#### WORK TO COMPLETE
Your job with the data below: print everything from the line that holds "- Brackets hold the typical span" down to the line that holds "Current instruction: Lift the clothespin", ends included, exactly, and nothing else.

-=-=-=-=-

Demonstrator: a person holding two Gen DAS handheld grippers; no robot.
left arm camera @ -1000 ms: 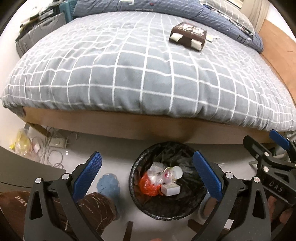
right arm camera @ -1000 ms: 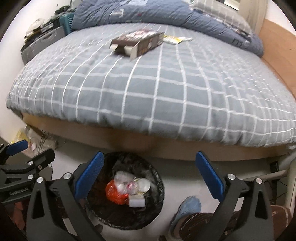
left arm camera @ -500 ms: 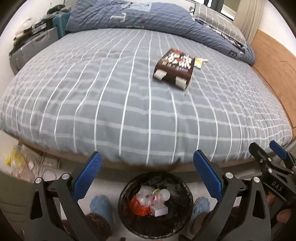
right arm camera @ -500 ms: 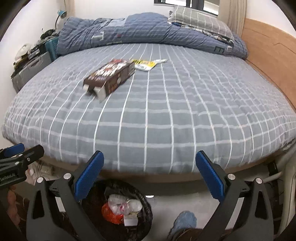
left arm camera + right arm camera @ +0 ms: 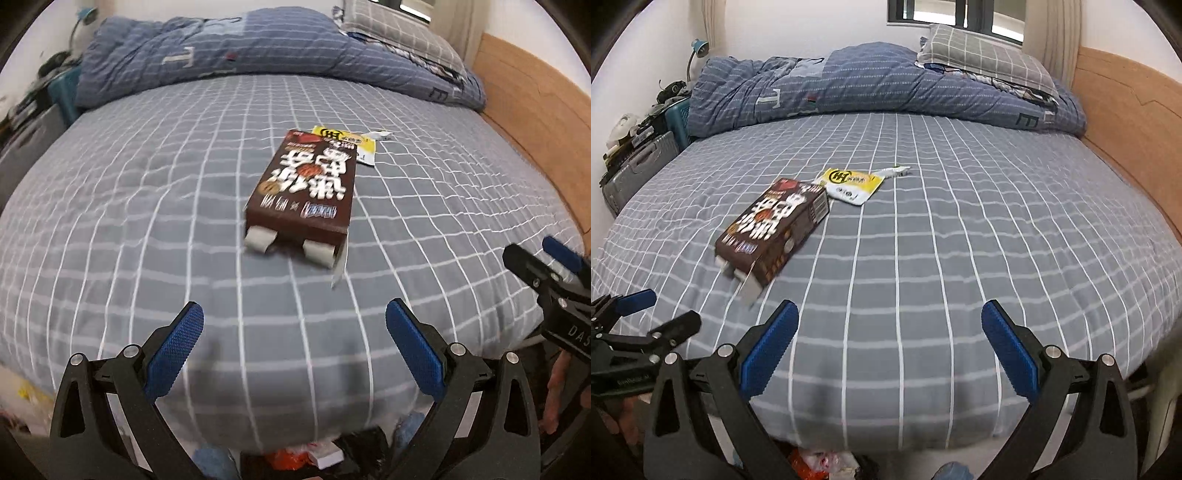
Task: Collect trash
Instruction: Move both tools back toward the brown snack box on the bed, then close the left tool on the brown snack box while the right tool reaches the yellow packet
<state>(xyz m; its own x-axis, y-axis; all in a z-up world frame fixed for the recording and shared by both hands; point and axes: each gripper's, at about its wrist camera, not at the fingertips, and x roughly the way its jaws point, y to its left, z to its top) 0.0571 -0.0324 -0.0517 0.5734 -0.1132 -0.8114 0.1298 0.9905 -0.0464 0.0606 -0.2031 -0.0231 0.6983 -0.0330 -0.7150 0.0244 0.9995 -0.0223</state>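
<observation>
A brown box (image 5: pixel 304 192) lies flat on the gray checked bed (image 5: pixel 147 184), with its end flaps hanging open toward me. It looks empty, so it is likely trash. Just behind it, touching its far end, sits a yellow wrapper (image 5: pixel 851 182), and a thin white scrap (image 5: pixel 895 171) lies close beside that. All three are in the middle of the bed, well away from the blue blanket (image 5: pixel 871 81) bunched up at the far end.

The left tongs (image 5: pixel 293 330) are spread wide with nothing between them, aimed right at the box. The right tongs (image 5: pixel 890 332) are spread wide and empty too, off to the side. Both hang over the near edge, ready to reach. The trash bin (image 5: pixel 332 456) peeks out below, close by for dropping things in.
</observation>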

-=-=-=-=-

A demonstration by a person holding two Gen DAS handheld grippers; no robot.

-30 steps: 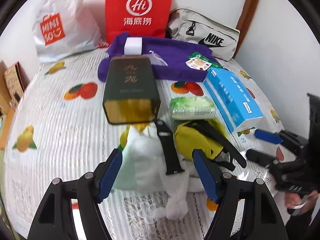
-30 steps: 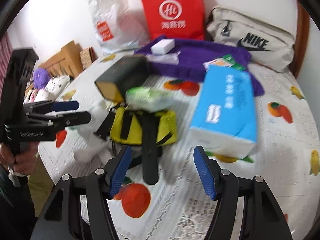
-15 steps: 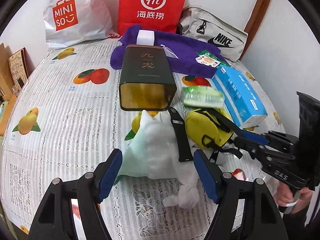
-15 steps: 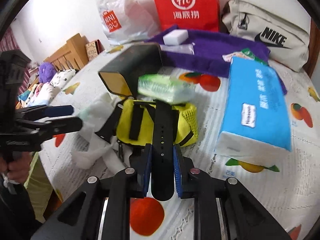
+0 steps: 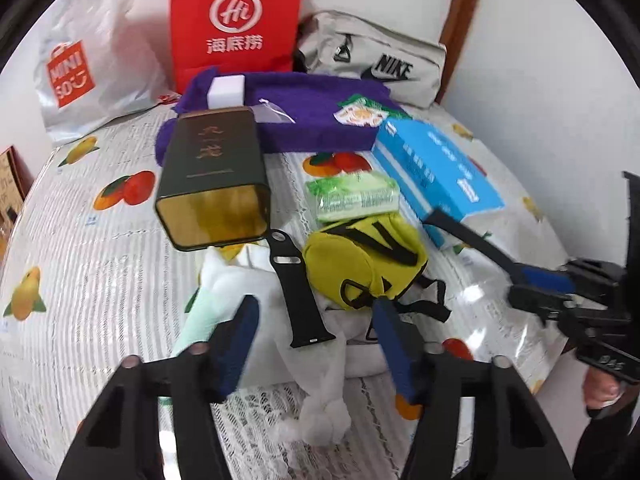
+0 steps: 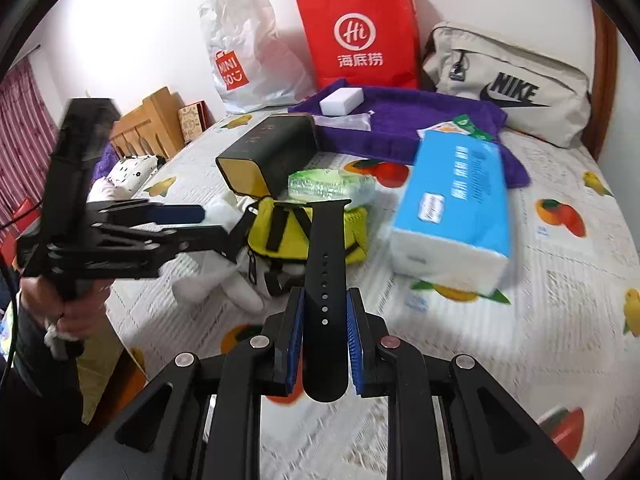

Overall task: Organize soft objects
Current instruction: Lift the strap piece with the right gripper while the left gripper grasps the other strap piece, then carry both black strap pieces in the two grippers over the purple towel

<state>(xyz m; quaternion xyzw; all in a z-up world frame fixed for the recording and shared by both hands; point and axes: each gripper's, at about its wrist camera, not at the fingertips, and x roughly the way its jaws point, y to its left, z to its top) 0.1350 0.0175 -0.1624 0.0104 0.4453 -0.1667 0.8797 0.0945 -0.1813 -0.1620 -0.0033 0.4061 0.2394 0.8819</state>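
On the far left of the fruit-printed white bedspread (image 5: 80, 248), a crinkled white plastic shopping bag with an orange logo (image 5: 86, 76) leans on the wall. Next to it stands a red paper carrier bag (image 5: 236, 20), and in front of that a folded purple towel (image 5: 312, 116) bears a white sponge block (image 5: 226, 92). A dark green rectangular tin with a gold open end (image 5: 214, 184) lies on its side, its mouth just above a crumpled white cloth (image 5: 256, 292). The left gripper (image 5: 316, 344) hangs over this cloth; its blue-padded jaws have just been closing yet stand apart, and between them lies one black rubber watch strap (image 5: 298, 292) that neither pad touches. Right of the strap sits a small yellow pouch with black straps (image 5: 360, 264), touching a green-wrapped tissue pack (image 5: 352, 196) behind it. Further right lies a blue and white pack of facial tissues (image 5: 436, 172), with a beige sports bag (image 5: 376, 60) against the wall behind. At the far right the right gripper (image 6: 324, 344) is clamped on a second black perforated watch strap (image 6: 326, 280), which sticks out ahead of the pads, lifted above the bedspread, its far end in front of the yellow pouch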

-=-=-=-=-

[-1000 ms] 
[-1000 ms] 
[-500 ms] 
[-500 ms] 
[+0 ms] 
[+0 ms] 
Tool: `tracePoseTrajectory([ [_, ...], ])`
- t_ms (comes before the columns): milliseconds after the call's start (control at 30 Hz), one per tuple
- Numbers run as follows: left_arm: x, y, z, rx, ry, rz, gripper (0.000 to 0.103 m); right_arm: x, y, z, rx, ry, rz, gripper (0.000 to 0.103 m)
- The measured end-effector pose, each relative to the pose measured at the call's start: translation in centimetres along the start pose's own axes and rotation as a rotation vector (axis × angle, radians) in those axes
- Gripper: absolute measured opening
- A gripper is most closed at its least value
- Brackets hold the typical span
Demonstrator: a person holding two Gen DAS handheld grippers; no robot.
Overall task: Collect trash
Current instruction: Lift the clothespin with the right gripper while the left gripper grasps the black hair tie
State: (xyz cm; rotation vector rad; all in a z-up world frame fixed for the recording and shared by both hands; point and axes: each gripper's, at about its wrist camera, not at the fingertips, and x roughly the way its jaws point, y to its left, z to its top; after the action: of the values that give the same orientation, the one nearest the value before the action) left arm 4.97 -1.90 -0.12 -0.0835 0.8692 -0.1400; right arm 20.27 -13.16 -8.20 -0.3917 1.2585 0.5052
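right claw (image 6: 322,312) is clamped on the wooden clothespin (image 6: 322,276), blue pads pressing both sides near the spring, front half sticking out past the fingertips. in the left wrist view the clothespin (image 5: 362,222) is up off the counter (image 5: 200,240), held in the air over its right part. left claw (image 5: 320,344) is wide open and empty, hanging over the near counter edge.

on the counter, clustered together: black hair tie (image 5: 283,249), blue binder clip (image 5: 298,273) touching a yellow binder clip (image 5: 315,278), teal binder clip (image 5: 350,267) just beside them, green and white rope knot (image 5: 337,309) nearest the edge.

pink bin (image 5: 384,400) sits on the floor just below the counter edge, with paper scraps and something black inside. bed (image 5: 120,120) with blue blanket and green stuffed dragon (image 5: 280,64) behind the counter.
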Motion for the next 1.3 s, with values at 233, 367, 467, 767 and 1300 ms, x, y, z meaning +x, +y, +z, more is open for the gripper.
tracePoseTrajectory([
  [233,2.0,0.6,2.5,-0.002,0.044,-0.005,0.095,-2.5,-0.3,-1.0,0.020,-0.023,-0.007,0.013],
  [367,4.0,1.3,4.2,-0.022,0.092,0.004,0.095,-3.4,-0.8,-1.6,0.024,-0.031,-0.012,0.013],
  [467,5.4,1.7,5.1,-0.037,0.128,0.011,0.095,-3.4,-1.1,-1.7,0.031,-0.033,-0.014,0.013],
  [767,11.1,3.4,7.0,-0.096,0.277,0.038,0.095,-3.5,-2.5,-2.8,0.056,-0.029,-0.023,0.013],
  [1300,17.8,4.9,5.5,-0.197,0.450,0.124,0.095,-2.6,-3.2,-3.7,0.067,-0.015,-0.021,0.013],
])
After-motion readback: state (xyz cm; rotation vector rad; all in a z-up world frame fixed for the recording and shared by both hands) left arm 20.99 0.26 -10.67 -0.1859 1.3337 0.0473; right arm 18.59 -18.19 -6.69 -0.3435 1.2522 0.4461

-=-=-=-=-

#### ANSWER SECTION
- Brackets hold the typical span
Demonstrator: a person holding two Gen DAS handheld grippers; no robot.
Overall task: Collect trash
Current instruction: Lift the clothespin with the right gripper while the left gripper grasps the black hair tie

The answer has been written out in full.